**Information shown:**
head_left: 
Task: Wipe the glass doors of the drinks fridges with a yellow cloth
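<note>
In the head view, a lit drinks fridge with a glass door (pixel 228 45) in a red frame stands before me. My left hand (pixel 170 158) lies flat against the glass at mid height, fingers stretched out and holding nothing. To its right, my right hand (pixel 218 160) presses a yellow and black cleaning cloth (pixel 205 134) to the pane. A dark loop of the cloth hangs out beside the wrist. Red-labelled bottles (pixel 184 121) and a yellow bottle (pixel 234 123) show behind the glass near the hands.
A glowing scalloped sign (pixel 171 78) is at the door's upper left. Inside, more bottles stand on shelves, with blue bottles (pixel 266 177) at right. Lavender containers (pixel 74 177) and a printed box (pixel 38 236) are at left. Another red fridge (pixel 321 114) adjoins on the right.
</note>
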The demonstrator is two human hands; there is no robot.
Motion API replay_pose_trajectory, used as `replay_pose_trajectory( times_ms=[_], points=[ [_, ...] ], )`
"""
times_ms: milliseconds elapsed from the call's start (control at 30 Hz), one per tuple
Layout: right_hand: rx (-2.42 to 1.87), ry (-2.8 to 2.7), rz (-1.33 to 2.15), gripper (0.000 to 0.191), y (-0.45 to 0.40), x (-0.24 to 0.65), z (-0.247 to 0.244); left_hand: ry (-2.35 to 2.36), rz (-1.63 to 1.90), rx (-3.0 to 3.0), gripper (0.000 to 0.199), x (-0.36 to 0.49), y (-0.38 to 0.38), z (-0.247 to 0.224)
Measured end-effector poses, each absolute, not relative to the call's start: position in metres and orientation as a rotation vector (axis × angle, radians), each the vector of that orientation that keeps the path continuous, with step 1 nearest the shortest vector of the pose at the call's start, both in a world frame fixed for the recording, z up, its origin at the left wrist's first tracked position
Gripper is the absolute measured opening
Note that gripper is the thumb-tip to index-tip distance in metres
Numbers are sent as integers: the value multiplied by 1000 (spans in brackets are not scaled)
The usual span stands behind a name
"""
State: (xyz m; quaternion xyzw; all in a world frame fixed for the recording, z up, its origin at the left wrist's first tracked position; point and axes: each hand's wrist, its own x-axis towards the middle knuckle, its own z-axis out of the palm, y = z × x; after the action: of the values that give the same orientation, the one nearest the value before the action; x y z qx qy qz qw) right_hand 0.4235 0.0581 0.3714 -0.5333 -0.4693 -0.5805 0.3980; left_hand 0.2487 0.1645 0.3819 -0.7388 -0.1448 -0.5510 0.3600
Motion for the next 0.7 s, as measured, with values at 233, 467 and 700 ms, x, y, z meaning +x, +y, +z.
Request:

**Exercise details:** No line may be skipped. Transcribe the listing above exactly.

**Output:**
head_left: 
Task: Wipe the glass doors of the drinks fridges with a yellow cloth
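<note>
In the head view, a lit drinks fridge with a glass door (pixel 228 45) in a red frame stands before me. My left hand (pixel 170 158) lies flat against the glass at mid height, fingers stretched out and holding nothing. To its right, my right hand (pixel 218 160) presses a yellow and black cleaning cloth (pixel 205 134) to the pane. A dark loop of the cloth hangs out beside the wrist. Red-labelled bottles (pixel 184 121) and a yellow bottle (pixel 234 123) show behind the glass near the hands.
A glowing scalloped sign (pixel 171 78) is at the door's upper left. Inside, more bottles stand on shelves, with blue bottles (pixel 266 177) at right. Lavender containers (pixel 74 177) and a printed box (pixel 38 236) are at left. Another red fridge (pixel 321 114) adjoins on the right.
</note>
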The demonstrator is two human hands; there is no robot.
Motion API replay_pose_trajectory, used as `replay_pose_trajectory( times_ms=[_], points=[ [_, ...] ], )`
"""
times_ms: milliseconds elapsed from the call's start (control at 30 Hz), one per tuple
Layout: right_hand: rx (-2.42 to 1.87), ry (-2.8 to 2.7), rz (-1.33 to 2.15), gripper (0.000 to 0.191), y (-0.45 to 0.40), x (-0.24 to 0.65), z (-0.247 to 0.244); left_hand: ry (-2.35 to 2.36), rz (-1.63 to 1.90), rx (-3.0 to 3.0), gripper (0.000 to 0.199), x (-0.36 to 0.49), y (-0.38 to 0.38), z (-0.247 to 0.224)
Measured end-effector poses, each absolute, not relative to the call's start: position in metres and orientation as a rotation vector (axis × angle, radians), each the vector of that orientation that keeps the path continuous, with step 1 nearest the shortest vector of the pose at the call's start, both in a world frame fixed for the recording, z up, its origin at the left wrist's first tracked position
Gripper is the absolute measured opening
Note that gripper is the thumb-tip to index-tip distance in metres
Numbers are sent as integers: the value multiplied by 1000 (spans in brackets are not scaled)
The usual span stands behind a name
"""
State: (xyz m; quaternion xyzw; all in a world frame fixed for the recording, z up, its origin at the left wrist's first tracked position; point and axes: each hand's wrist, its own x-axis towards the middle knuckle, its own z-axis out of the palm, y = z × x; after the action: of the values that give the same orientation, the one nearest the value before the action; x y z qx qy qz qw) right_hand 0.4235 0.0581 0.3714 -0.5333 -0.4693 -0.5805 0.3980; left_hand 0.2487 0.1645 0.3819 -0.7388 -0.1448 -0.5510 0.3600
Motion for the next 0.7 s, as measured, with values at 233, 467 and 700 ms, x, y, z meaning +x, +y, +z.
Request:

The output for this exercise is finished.